• Due to a government order, NordVPN and Private Internet Access are removing physical VPN servers in India

    Due to a government order, NordVPN and Private Internet Access are removing physical VPN servers in India

    Digital Desk: ExpressVPN and Surfshark previously announced that they would be pulling servers from India. NordVPN has no plans to build virtual servers for accessing Indian content.

    As a result of the government's ruling, NordVPN and Private Internet Access (PIA) are planning to remove their physical virtual private network (VPN) servers in India later this month. The ruling aims to require VPN service providers to store and record logs for up to five years. The announcement comes only days after VPN companies Surfshark and ExpressVPN revealed plans to remove India-based VPN servers in response to the mandate.

    NordVPN's Head of Public Relations, Laura Tyrylyte, told Gadgets 360 that the company opted to pull its physical servers out of India on June 26 in order to comply with an order issued by India's Computer Emergency Response Team (CERT-In) in late April. The official decree is scheduled to take effect on June 28.

    Starting June 20, the Panama-based VPN service provider will send notifications via the NordVPN app informing users "with full detail" about the upgrade, according to a spokeswoman.

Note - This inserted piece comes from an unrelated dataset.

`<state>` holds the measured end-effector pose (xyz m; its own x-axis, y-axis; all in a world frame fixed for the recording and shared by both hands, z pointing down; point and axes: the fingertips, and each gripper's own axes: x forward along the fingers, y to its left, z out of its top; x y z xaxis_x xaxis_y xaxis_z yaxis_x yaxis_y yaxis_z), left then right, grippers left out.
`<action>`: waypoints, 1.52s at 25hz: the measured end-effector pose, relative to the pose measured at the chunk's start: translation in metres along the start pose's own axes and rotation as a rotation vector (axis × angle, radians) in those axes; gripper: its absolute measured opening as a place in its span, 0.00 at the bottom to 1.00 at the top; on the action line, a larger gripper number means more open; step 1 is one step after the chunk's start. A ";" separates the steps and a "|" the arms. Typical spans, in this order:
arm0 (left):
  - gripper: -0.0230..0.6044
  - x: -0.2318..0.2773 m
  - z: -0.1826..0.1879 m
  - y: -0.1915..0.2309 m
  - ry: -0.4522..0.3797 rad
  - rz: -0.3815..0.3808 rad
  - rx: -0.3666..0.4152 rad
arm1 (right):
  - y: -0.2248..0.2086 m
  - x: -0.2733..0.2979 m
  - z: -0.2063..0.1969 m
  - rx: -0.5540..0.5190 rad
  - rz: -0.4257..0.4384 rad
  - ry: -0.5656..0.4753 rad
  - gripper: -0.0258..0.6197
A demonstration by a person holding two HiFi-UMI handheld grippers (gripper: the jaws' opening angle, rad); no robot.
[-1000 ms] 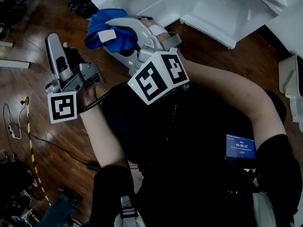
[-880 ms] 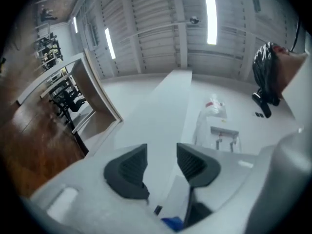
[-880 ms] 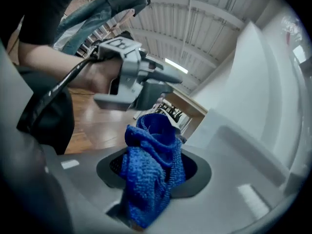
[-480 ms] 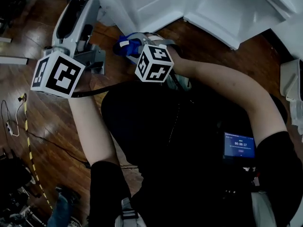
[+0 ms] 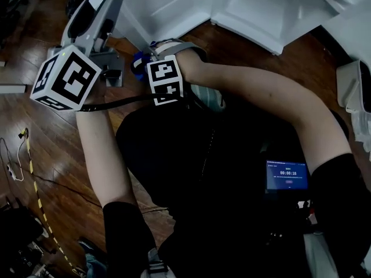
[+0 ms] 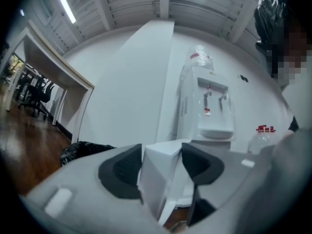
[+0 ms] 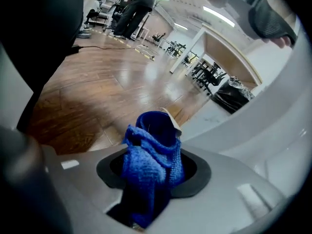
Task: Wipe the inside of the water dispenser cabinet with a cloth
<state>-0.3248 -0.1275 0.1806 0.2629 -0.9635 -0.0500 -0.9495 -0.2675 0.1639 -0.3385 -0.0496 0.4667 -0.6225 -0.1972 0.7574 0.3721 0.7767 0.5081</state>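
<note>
The white water dispenser cabinet (image 5: 174,7) lies open across the top of the head view. My left gripper (image 5: 107,2) reaches level to its door panel. In the left gripper view the white door edge (image 6: 161,174) stands between the two dark pads (image 6: 122,172), with no clear press on it. The jaws of my left gripper (image 6: 161,167) have just been opening. My right gripper (image 5: 142,59) points down in front of the cabinet and is shut on the blue cloth (image 5: 138,62). The cloth (image 7: 153,150) bunches up between the jaws of my right gripper (image 7: 153,167).
A wooden floor (image 5: 35,120) carries cables and yellow tape (image 5: 29,155) at the left. A second water dispenser (image 6: 209,108) and a black bag (image 6: 80,150) stand by the far wall. A white appliance (image 5: 356,97) sits at the right edge. A person (image 7: 136,4) stands far off.
My left gripper swung up and forward to the cabinet door, and its jaws opened round the edge. My right gripper sank low with the blue cloth still in it.
</note>
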 end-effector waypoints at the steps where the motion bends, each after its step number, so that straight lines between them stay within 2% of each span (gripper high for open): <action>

    Unlike other VPN service providers who are planning to replace their physical servers in the country with virtual servers with Indian IP addresses in response to the order, NordVPN said it would not build virtual servers and would continue to use a fully dedicated infrastructure.

    "Our server architecture includes no-logging features, which are at the heart of our values and standards. Furthermore, we are dedicated to safeguarding our clients' privacy. As a result, we can no longer maintain servers in India "According to the spokeswoman.

    According to NordVPN, the government's directive requiring VPN service providers, as well as data centres, virtual private server (VPS) providers, and cloud service providers, to register and maintain accurate information about their users for five years or longer, may have a "possible effect" on people's data.

    The move, according to the business, could "dramatically expand" the quantity of private data maintained "across hundreds, if not thousands, of different companies" in the country.